In c++ I have a class that serializes itself.
Too bad, I am only starting to learn Perl.

Thanks,
Jens

Avatar of rugdog
rugdog
Flag of Mexico image

#!/usr/bin/perl
use strict;
my $in_file="input_file_name";

my @d=ReadData($in_file);
PrintData(@d);

sub ReadData{
   my ($in_file)=@_;
   open(F,"$in_file") or die "failed to open $in_file\n";
   my @data;
   my $reading_what="header";
   my $l;
   my ($x,$y);
   while($l=<F>){
      chomp $l;
      #print "-$l-\n";
      if($l eq "|"){
         $reading_what="header";
         next;
      }
      if($reading_what eq "header"){
         push(@data,[$l]);
         $reading_what="xy";
      } else {
         $l=~m/(.+?)\s+(.+)/;
         ($x,$y)=($1,$2);
         push(@{$data[$#data]->[1]},[$x,$y]);
      }
   }
   close(F);
   return @data;
}

sub PrintData{
   for(@_){
      print $_->[0]."\n";
      for my $p (@{$_->[1]}){
         print $p->[0]." ".$p->[1]."\n";
      }
      print "|\n";
   }
}
Avatar of allmer

ASKER

Thanks alot rugdor!
I will try tomorrow morning.
Jens
Avatar of ITcrow
ITcrow

#! /usr/local/bin/perl -w

$/ = '|\'\n\'';                   # Your actual separator here.

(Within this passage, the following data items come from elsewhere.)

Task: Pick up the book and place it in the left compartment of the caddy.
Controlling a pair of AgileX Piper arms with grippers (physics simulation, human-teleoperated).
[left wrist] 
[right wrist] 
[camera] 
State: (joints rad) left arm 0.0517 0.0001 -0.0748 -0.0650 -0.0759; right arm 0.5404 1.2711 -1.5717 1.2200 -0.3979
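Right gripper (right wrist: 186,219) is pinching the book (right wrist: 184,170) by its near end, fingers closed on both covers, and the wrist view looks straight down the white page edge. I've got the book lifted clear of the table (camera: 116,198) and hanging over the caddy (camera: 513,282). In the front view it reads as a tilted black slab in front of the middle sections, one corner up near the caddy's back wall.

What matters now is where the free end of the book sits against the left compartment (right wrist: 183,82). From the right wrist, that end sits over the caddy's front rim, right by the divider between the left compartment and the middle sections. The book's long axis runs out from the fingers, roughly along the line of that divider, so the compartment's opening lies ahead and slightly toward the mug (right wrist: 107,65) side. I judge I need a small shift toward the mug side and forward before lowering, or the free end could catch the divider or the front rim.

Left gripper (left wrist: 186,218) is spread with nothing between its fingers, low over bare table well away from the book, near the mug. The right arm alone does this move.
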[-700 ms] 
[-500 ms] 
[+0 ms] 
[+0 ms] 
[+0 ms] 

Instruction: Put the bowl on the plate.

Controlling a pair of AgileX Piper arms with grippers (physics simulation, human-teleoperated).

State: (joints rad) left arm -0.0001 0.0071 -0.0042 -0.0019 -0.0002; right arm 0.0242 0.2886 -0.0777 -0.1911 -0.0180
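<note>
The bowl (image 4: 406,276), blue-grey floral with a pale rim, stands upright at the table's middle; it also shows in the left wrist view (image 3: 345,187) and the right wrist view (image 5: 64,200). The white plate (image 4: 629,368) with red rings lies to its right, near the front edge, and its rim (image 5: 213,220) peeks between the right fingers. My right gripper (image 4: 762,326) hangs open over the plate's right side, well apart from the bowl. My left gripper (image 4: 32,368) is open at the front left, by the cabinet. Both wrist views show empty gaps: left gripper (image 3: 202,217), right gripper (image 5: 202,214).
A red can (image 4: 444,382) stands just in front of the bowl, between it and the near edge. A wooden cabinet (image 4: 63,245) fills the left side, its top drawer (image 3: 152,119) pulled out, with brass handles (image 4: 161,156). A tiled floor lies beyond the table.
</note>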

while(<>) {                     # While there are records in the file
  push(@records, "$_");    # Add them in an array.
}

#- Providing a sample of how printed records will look like:
foreach( @records ) {
  print "RecordBegin---------------------------------------\n";    # Optional Begin Record Separator
  print "$_";                                                                      # Actual Record.
  print "RecordEND-----------------------------------------\n";    # Optional End Record Separator
}
Usage:  Script_in_previous_append <record_file>

Eg.
> myscript records.txt
Avatar of allmer

ASKER

@rugdog:
Almost there ;)
It mirrors the array quite good 2 little minor changes are needed, however.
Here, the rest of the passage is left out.